▸ What you should do
Report each line of the entries below that has the word "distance" in it.

Segment Start: Given information

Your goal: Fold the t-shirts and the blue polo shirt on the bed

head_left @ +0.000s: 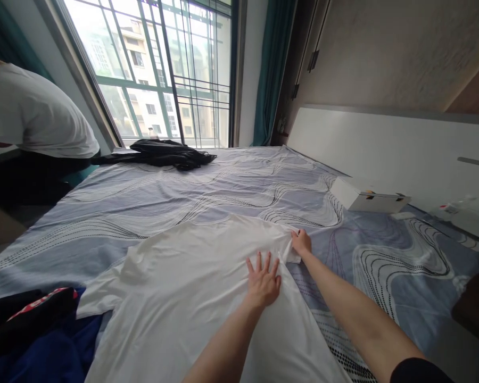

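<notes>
A white T-shirt lies spread out on the bed in front of me, its collar side facing away and a few creases running across it. My left hand rests flat on the shirt near its right side, fingers spread. At the right sleeve, my right hand has its fingers closed on the cloth by the sleeve's edge. The left sleeve lies out to the side, close to a pile of dark clothes.
The bed has a grey sheet with wavy lines. A white box sits by the white headboard. Black clothing lies at the far edge near the window. At left, a person in a white shirt bends over.
</notes>
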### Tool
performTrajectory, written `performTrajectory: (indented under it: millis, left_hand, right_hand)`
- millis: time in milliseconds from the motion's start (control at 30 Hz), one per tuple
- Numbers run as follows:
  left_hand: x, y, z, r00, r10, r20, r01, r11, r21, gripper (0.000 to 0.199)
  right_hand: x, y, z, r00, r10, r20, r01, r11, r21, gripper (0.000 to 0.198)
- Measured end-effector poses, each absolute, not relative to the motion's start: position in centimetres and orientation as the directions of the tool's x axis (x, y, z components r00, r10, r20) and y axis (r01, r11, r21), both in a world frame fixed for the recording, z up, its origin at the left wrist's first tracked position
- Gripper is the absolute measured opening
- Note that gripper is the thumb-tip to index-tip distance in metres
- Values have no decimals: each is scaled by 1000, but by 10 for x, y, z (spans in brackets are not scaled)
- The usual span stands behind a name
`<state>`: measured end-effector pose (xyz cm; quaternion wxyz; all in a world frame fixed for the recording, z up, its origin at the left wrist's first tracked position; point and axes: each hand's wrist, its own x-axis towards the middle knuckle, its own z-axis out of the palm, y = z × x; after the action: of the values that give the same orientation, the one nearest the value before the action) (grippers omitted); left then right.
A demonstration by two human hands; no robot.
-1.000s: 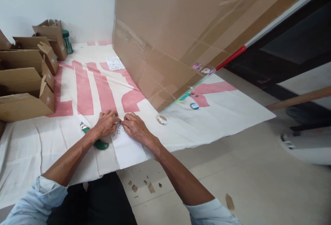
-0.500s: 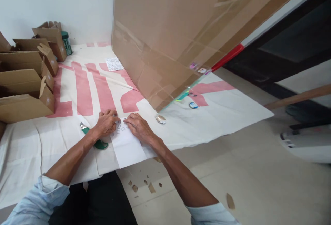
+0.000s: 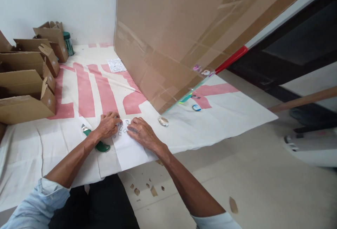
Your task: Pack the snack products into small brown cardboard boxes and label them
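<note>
A white sheet of paper [image 3: 131, 155] lies at the table's front edge, bearing several small grey four-sided shapes [image 3: 120, 129]; whether they are drawn or loose pieces I cannot tell. At the paper's upper left, my left hand [image 3: 108, 125] presses down with its fingers curled. My right hand [image 3: 142, 132] rests over the right side, fingers bent together and pointing left; their tips are partly hidden, and anything in them is too small to name. Beside my left wrist lies a green utility knife [image 3: 102, 147], its blade end showing past the forearm.
Open cardboard boxes [image 3: 26, 108] line the left, with a green-lidded jar [image 3: 68, 43] behind. A big cardboard panel [image 3: 168, 46] leans over the table. A patterned card [image 3: 116, 65], a tape roll [image 3: 196, 107] and a small shiny item [image 3: 163, 122] lie around. Scraps [image 3: 153, 191] litter the floor.
My right hand has drawn slightly right and down, away from my left fingers, uncovering a grey shape near the paper's top. My left hand has stayed in place.
</note>
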<state>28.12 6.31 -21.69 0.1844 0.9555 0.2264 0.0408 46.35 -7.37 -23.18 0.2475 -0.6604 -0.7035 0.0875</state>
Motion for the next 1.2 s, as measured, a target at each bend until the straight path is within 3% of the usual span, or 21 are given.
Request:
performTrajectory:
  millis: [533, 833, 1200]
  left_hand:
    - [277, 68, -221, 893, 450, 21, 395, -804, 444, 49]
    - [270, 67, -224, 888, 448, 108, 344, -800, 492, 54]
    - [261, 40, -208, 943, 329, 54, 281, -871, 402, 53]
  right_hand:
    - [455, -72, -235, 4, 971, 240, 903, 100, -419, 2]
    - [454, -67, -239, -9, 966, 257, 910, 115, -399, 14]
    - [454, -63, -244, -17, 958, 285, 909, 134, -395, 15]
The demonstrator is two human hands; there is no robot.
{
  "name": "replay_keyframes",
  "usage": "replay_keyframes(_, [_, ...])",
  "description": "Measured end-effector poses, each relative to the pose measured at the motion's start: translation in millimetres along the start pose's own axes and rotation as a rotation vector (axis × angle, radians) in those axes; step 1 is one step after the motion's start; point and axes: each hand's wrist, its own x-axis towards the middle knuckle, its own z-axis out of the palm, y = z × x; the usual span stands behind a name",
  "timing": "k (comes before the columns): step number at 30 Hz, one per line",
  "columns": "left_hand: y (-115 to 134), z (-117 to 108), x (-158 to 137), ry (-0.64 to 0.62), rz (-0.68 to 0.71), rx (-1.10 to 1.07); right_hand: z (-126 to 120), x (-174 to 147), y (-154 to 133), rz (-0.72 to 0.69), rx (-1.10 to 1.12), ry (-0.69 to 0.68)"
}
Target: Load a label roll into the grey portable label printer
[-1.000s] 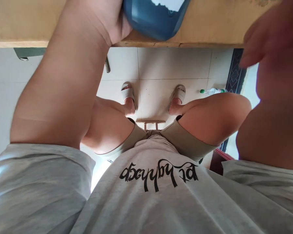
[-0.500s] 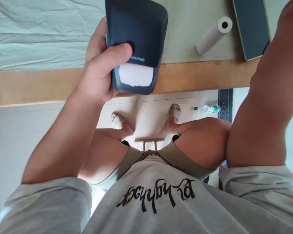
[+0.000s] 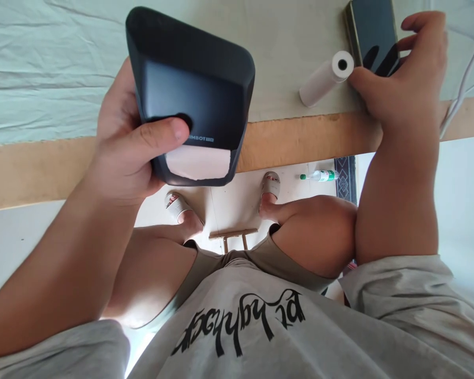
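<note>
Worktop (image 3: 31,163): wooden edge running across the view, its surface covered by a pale green cloth (image 3: 55,68).
Printer (image 3: 189,89): dark, rounded box held up over the worktop edge, tilted, a strip of white paper (image 3: 199,162) showing at its near end.
Left hand (image 3: 130,142): fingers clamped around the printer, thumb pressed across its front face.
Right hand (image 3: 403,84): resting at the worktop edge, fingers spread apart, thumb tip touching the paper roll, the others over the phone's lower end.
Phone (image 3: 371,31): dark screen, lying flat just beside the roll.
Paper roll (image 3: 326,79): white, lying on its side on the cloth, hollow core facing the phone.
Cable (image 3: 464,79): white, trailing over the worktop edge to the right of the right hand.
</note>
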Motion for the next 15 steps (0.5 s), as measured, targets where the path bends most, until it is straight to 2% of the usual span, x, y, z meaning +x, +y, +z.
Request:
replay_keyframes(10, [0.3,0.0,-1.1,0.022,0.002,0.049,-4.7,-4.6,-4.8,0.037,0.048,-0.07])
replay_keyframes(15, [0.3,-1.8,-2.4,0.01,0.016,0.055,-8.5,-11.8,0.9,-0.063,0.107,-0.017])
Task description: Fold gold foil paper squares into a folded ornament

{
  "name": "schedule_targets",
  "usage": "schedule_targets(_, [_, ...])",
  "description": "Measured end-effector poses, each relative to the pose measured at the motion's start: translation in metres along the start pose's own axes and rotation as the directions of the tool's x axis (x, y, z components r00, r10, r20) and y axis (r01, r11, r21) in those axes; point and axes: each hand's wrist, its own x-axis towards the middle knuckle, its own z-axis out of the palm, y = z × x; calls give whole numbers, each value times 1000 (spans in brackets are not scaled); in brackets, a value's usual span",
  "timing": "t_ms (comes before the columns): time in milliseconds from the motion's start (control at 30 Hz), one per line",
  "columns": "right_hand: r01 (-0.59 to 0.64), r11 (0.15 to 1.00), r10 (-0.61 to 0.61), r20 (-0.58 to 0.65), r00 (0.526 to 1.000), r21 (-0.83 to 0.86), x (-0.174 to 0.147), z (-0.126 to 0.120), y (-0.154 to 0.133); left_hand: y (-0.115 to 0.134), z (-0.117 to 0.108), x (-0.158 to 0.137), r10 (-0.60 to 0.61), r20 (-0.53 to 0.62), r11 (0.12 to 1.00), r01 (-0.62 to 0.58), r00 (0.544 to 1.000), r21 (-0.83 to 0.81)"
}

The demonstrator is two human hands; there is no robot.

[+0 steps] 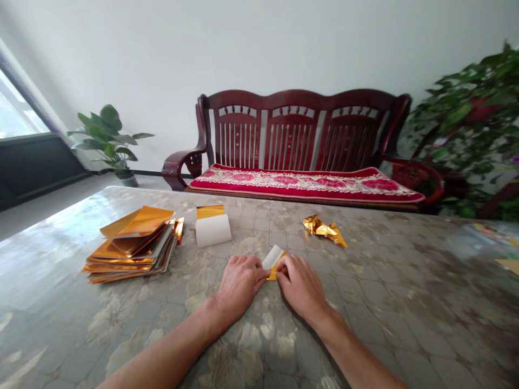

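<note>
Between my hands on the table is a small folded piece of gold foil paper (272, 258), with its white back showing on the upper left and gold on the lower right. My left hand (240, 276) has its fingers bent and its thumb against the paper's lower left edge. At the right edge, my right hand (299, 280) pinches the paper between thumb and curled fingers. Beyond my left hand lies a sheet of foil paper (213, 230), curled with its white side up and a gold strip at its back.
A stack of gold foil sheets (133, 248) sits on the patterned table (182, 329) to the left. Crumpled or folded gold foil (324, 230) lies at the back right. Clear plastic (482, 240) is near the right edge. A dark wooden bench (302, 135) stands behind the table.
</note>
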Motion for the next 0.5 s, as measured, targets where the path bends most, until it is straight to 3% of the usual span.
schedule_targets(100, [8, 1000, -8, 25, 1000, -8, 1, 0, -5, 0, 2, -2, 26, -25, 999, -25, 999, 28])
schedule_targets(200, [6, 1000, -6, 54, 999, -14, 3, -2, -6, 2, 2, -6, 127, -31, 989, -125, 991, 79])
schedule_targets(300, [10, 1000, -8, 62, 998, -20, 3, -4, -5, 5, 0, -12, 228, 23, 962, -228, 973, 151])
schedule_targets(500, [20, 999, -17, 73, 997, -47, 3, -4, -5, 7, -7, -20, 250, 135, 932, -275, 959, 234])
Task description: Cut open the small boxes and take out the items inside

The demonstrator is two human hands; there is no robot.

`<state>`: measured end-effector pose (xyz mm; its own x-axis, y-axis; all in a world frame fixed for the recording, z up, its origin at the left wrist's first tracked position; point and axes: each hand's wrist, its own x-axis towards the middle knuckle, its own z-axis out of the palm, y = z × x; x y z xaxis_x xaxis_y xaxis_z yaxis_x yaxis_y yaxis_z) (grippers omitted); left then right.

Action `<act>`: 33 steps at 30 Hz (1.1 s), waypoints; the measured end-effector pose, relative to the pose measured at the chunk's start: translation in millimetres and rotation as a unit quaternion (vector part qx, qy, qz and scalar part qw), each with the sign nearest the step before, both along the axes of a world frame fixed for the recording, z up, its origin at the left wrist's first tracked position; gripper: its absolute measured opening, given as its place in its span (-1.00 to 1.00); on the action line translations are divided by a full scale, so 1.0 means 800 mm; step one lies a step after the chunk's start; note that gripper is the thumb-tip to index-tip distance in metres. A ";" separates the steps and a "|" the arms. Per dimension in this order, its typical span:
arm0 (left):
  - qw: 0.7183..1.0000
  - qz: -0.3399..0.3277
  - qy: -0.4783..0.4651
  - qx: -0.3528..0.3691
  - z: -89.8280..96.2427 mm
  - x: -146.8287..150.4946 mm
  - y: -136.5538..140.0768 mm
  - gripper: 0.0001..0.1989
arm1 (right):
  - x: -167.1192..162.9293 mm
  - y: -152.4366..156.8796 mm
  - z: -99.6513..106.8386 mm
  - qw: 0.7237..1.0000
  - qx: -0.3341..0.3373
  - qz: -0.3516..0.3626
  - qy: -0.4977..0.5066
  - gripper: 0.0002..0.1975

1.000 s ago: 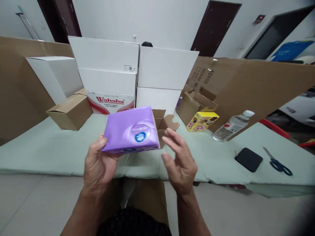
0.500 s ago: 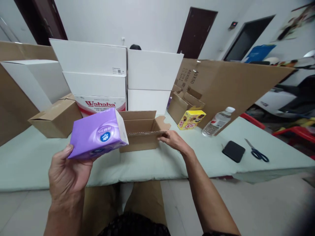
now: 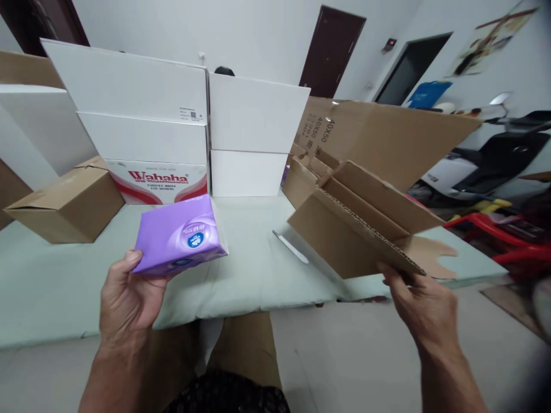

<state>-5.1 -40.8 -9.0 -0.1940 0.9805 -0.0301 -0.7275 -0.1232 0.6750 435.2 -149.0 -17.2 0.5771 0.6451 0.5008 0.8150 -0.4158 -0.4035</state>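
Observation:
My left hand [image 3: 133,292] grips a purple pack of tissues [image 3: 172,235] by its near left corner and holds it above the table. On the right, my right hand [image 3: 424,304] pinches the edge of an open cardboard box [image 3: 344,235] near its right end. The box is tilted with its flaps up, and nothing can be made out inside it. A slim white object [image 3: 291,246] lies on the table just left of the box; its kind is not clear.
A white Wahaha carton [image 3: 159,182] with raised flaps stands at the back of the table. A closed brown box [image 3: 69,201] sits to the left. Another open brown box [image 3: 297,178] and a tall cardboard panel [image 3: 379,137] stand at the back right.
My right hand has carried the open cardboard box from the middle to the right and tilted it. It now hides the yellow box and bottle. The slim white object has come into view.

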 end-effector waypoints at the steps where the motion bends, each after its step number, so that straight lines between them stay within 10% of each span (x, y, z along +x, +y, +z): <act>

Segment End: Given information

▸ Task response
- Note that gripper is the thumb-tip to index-tip distance in metres
Action `<act>`: 33 steps at 30 Hz (1.1 s), waypoints; the measured end-effector pose, relative to the pose measured at the chunk's start: translation in millimetres and rotation as a unit quaternion (vector part qx, qy, qz and scalar part qw), each with the sign nearest the step before, both along the axes of a world frame fixed for the recording, z up, its origin at the left wrist's first tracked position; gripper: its absolute measured opening, given as its place in its span (-1.00 to 1.00); on the action line translations are divided by a full scale, so 1.0 means 800 mm; step one lies a step after the chunk's start; note that gripper is the thumb-tip to index-tip distance in metres. A ";" separates the steps and a "|" the arms. Per dimension in this order, its typical span:

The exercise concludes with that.